**Task instructions**
Only the lines holding the string "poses" are needed; copy each of them from the data.

******

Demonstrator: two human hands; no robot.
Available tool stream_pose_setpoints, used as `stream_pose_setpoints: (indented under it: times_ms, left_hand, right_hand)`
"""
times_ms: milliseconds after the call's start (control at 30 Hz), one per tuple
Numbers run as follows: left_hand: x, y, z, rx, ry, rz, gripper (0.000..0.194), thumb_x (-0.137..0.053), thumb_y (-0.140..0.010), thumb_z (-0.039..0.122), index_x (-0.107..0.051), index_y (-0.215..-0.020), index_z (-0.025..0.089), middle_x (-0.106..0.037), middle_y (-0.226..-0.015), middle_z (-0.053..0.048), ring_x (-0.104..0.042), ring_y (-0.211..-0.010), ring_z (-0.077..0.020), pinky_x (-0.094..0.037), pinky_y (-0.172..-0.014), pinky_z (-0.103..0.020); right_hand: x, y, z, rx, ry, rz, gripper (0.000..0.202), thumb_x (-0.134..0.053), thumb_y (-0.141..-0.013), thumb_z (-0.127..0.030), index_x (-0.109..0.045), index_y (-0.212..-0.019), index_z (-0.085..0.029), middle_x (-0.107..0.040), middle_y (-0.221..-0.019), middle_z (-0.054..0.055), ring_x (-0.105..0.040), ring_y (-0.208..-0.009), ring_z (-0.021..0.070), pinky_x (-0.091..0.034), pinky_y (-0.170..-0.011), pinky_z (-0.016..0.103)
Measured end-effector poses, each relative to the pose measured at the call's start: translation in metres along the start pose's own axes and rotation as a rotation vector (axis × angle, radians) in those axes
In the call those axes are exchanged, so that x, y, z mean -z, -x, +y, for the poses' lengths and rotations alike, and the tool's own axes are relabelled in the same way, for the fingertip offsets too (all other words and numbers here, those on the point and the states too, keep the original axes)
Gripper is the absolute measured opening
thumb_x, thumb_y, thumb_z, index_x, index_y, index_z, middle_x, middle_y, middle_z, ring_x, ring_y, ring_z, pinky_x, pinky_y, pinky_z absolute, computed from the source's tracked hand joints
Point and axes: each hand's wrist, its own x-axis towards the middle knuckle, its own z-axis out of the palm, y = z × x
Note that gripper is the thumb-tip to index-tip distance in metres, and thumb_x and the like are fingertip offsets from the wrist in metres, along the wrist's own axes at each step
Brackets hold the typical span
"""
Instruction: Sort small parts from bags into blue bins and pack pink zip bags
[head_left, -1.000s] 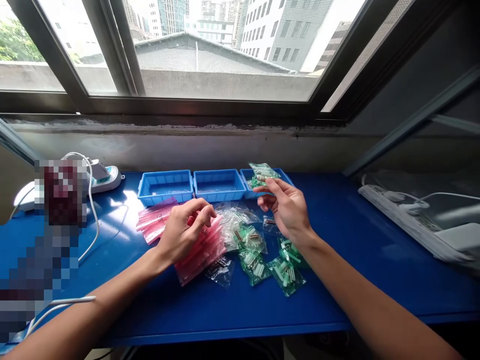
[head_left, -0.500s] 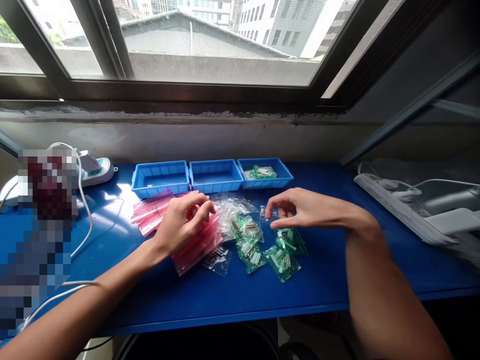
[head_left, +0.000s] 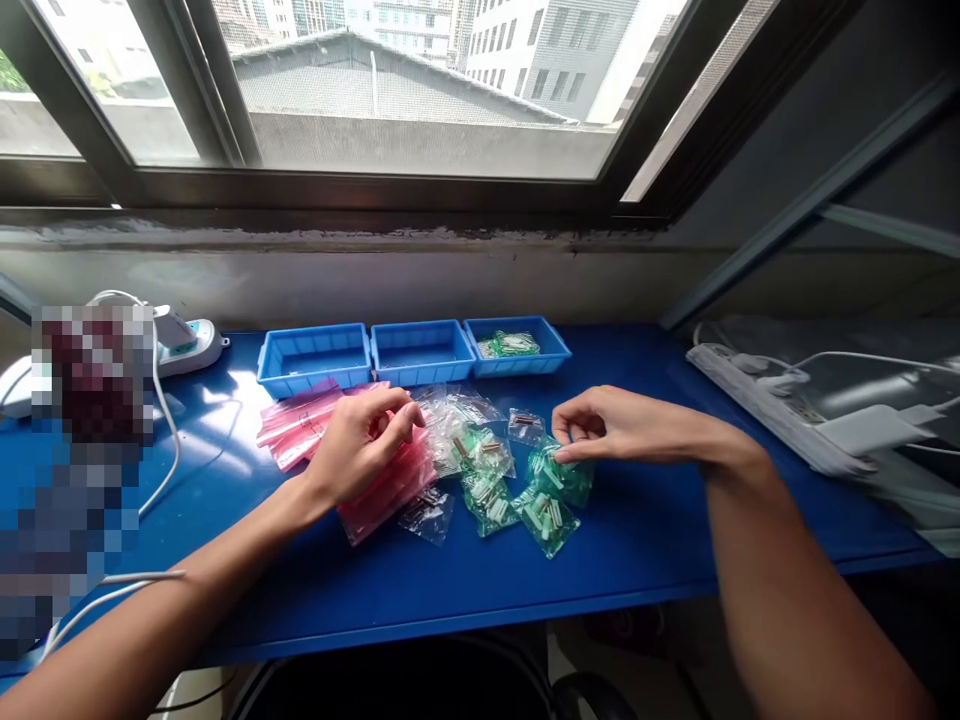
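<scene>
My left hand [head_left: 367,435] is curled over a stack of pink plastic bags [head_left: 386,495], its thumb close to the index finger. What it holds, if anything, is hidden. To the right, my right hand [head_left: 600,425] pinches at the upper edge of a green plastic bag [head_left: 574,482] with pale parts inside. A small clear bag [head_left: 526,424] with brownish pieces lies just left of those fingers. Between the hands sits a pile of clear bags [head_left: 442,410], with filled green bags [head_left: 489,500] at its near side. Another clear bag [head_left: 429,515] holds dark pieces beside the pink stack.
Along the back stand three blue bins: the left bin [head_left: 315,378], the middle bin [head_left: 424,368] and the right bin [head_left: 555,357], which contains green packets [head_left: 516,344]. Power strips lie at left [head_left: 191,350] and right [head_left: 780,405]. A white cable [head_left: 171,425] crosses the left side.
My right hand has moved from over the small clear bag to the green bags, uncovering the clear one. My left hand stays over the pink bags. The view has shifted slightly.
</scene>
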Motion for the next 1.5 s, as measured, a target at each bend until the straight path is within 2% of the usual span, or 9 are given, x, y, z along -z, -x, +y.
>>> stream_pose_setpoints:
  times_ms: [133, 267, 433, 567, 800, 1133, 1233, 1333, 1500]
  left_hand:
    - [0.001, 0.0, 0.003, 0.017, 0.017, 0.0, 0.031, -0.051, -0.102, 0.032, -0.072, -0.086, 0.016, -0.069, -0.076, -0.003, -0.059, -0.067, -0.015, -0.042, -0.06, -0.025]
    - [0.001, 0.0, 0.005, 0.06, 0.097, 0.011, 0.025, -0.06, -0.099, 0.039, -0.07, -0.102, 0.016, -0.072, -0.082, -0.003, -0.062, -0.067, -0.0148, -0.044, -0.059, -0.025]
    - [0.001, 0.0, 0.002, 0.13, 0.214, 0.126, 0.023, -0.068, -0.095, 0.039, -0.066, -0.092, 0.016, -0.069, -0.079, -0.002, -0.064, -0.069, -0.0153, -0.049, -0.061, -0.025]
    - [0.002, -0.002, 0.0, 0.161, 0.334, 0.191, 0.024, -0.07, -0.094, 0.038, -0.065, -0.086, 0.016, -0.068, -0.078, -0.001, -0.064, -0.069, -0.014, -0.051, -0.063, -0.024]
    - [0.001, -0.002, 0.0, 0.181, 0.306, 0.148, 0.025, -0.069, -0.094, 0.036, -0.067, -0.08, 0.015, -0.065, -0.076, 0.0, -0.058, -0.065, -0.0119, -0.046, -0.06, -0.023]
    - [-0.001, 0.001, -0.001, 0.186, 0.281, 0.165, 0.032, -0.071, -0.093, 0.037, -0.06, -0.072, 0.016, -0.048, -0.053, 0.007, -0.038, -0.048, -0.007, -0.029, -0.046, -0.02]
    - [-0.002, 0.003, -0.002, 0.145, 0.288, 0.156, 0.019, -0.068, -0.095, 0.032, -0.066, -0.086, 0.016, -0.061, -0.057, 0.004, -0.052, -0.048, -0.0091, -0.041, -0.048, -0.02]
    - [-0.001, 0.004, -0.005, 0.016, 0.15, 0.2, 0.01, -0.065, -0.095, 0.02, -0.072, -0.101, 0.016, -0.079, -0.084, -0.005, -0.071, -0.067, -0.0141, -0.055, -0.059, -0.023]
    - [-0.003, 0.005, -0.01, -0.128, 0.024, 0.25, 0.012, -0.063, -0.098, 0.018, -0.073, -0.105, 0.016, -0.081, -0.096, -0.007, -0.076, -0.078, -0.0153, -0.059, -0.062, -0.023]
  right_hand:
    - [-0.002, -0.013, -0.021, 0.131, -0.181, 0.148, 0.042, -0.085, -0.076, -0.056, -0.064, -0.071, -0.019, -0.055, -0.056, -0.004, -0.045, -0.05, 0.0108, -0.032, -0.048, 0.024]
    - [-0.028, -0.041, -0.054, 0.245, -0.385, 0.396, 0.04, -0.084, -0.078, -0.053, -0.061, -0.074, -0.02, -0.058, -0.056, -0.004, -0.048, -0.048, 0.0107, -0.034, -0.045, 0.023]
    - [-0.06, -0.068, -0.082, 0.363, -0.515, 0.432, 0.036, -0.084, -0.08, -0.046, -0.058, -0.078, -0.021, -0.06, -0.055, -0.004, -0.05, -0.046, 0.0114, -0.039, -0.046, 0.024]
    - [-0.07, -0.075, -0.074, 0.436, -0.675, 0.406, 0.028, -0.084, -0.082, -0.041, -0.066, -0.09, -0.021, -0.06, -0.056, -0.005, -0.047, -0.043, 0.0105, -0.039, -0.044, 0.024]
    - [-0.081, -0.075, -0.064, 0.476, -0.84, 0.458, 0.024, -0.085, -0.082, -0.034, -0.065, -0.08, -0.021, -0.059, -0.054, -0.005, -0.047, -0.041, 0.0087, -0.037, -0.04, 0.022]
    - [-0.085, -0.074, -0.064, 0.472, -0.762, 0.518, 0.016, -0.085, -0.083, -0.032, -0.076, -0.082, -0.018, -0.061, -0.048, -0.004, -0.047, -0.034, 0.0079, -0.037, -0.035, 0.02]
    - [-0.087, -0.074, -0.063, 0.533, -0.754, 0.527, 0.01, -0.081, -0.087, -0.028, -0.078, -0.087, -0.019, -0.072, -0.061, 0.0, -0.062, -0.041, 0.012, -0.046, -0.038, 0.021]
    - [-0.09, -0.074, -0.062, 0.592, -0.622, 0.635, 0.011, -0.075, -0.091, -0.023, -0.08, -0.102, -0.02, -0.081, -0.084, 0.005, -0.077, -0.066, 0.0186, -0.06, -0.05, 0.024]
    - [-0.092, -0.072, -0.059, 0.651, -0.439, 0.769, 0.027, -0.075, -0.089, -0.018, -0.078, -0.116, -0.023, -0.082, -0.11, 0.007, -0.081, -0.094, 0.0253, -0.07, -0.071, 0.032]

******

**Result for this exercise**
Measured end-effector poses, each relative to the pose measured at the call's start: translation in metres along the start pose's own axes and rotation as a rotation vector (axis × angle, radians) in those axes
In the call those axes are exchanged, so that x, y, z mean -z, -x, +y, for the poses' lengths and rotations alike, and the tool's own axes are relabelled in the same way, for the fingertip offsets too (all other words and numbers here, those on the point and the states too, keep the original axes)

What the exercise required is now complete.